The scale of Hamas’s hostage-taking on October 7 meant that Israel was always going to have to make very big concessions to bring all the captives home. The situation has been further complicated as more and more hostages have died in captivity. According to the Israeli authorities, at least 43 of the 124 hostages still in Gaza are no longer thought to be alive.

“Very consistently, throughout the war, more people support than oppose a hostage deal . . . but there’s often a big portion of respondents who don’t know, which is very striking. The Israelis are anguished, confused and feel that they’re being trapped into very bad options,” said Scheindlin.

Another factor, she said, was that many people “do not feel like demonstrating at [a] time of war is the right thing to do. They feel like it’s bad for the unity of the country. Or they’re just too exhausted and depressed.”

For now, Biden’s speech does not appear to have forced a breakthrough. The two ultraorthodox groups in Netanyahu’s five-party coalition both said they would back a deal, with Yitzhak Goldknopf, head of United Torah Judaism, saying there was “nothing greater than the value of life”.
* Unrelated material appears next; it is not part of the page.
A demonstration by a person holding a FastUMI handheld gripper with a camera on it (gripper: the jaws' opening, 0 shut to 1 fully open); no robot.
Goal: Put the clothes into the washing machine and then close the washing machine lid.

Meanwhile, Benny Gantz, the opposition leader who joined the emergency government in the wake of the Hamas attack, said returning the hostages was currently the “supreme moral obligation” of the government.

Gil Dickmann holds a photo of his cousin
Gil Dickmann has been campaigning for months to free his cousin Carmel Gat from Gaza © Roy Rochlin/Getty Images

But the two extreme-right parties in the coalition — Bezalel Smotrich’s Religious Zionism and Itamar Ben-Gvir’s Jewish Power — have vehemently opposed the deal, with both men threatening to topple the government if Netanyahu agrees to end the fighting before Hamas is destroyed.

Despite the political dysfunction, the families of the hostages have not given up hope. Speaking after Biden’s speech, Ella Ben-Ami, whose father Ohad is among those still captive in Gaza, said the US president had expressed what the families had been saying since the start of the war.

“October 7 is happening again and again and again to our brothers and sisters in captivity,” she said, directing her gaze straight at the camera of the widely watched Channel 12 TV bulletin.

“I want to appeal here to all the citizens of Israel: this is the moment . . . If we vote with our feet, the government will act. So I call on everyone, in the coming days, go out from your homes, come stand with us in the streets, come yell with us to save our brothers.

“And dad, to you I say: ‘Our hug will arrive soon. Hold on’.”